Michael Bay to Direct Movie Adaptation of Thoreau's Walden

Published Friday, November 30th, 2007

A big-screen adaptation of Henry David Thoreau's classic introspective existentialist masterpiece "Walden" will now include "enough explosions to make Hiroshima look like a poorly-controlled fart," reported newly signed director Michael Bay earlier this week.

Bay, whose résumé includes such works as "Independence Day" and "Transformers," has made a name for himself in the film industry as a purveyor of big-budget popcorn flicks, sparking controversy over his appointment to this director's chair. The adaptation, slated for a July 2008 release, will surprise some of Bay's action-loving fans, he says.

"The material in this book is deep. Like, really deep. And so what happened was I was sitting there in my living room, digging into the SparkNotes like nobody's business, and then it hit me: if my adaptation of this noble work was going to succeed, it was going to need, at minimum, two car chases."

"Waldependence Day: A Michael Bay Film" has elicited the ire of cinemaphiles online, the majority of whom surprisingly lack the grasp of the English language one might expect from self-proclaimed American existentialism fans.

"WTF," begins one typical post, "how can Micheal Bay do dis 2 4reau?"

The moderators at www.michaelbaycansuckmy.com said they are not responsible for the relative ineptitude of angry contributors to their site forums.
"I think we're really focusing on the wrong stuff here," said Chuck Crawson, one of the webmasters. "This is not a discussion about uses or misuses of the English language. This is about expressing our dissatisfaction with that no-good son of a bitch."
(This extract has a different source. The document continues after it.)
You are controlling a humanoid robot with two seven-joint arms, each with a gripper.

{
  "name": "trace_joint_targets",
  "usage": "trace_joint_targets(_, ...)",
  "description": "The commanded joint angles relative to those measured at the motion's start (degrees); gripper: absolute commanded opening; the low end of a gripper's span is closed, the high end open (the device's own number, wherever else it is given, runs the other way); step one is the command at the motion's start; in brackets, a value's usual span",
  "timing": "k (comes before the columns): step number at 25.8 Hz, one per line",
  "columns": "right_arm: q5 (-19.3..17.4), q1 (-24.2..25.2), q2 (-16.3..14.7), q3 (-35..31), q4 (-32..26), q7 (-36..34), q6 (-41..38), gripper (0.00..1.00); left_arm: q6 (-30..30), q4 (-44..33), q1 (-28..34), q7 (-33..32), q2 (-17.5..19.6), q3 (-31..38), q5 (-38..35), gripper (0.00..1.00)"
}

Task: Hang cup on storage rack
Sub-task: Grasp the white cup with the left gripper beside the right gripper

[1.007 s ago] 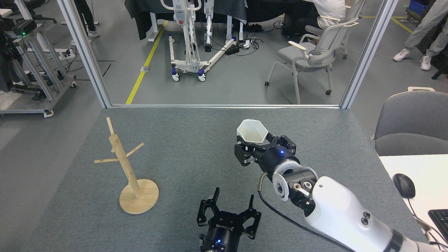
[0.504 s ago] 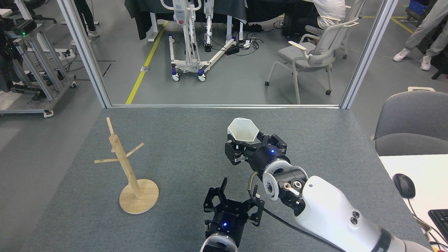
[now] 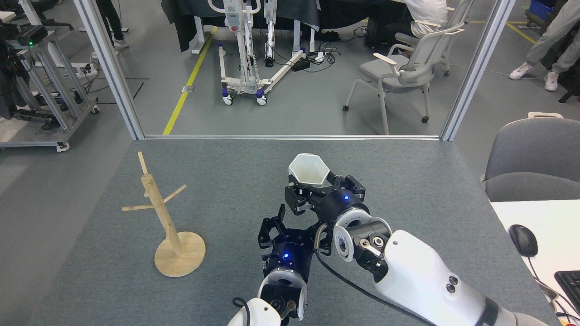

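Centre of the frame, and the right gripper has the white matte faceted cup with the hexagonal rim clamped between its black fingers, the cup upright with its open mouth facing up, held clear above the grey felt-like tabletop. The white right arm sweeps in from the lower right corner, a black cable looping under its wrist.

Just below and a little left of that, the left gripper points up toward the cup from the bottom centre of the frame. Its black fingers are spread apart with nothing between them, a blue light glowing on its body. Its right-hand fingers sit partly behind the other arm's wrist, so the two grippers are close together here, though whether they touch cannot be told.

Over in the lower left, the light wooden storage rack with the round disc base, slim post and thin angled pegs stands on the tabletop, every peg bare, well apart from the cup and both grippers.

Upper part of the frame: a metal-framed opening, a grey office chair on the grey floor beyond, and a yellow floor line running down at the upper left. At the right edge, a black computer mouse rests on a white desk.
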Motion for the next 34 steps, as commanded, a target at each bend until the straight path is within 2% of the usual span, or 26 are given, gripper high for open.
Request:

Bay said he consistently fails to understand the backlash directed at his art.

"Look, you can say what you want about me. That's part of our Constitution and part of our freedoms and whatnot. But what I'm saying is, let me have the freedom to put a laser-shooting Panzer that is mankind's only hope for defeating alien invaders in a mid-19th century non-fiction narrative. Is that so much to ask?"